Jan45 Tue 17-May-16 18:46:56

Oh just stop it OP, none of this is your fault, the blame lies entirely with him - total sleaze if you ask me and leaving evidence lying around too, god knows what he is looking at, ignore this at your peril, the next thing will be web cams.

pocketsaviour Tue 17-May-16 18:51:54

You cannot change yourself, or your behaviour, to keep the interest of a man who is emotionally unavailable. He isn't interested in a woman he can have, because he's too much of a coward to take the risk of having something real. He'd rather chase after women in relationships, or wank over an image on a screen of a woman he'll never meet.

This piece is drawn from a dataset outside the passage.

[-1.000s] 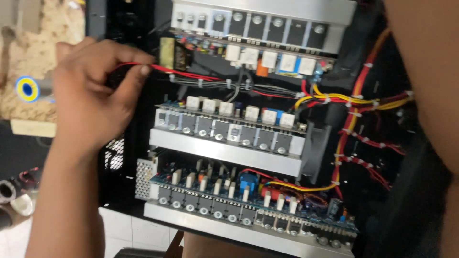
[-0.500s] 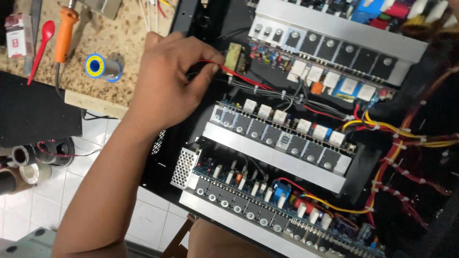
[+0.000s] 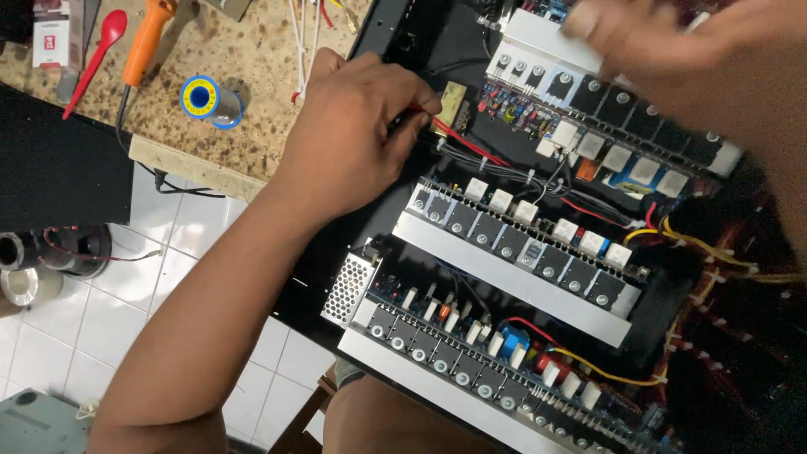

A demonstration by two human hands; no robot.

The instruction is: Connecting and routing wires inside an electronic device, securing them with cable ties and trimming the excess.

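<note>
An open black amplifier chassis [image 3: 336, 277] holds rows of circuit boards with transistors on long aluminium heatsink bars [image 3: 513, 277]. My left hand [image 3: 353, 143] reaches into its upper left corner and pinches a red wire [image 3: 458, 141] next to a small yellowish transformer [image 3: 454, 101]. My right hand [image 3: 647, 38] hovers blurred over the top heatsink bar [image 3: 588, 59], fingers spread, with nothing visible in it. Bundles of red and yellow wires [image 3: 706, 252] run along the right side of the chassis.
On the speckled worktop [image 3: 168, 160] at upper left lie a solder spool with a blue and yellow end [image 3: 206, 99], an orange-handled soldering iron [image 3: 145, 42], a red spoon [image 3: 94, 60] and a small box [image 3: 55, 34]. White floor tiles [image 3: 126, 311] and dark cylinders [image 3: 67, 248] show below.
The view has shifted, so the chassis sits further right and lower. My left hand keeps its pinch on the red wire. My right hand has come in over the top heatsink.
</note>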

I think you have one big conversation with him to say "Our sex life comes back from the grave, which means you stop wanking over porn instead of coming to bed with me, or our relationship is over." And you HAVE to mean that. Unfortunately I think he will say all the easy things - "Oh babe, I've been so tired for the last two years recently, I'm stressed at work, I'll try harder" - and then just carry on wanking as normal. At that point, you'll need to move on.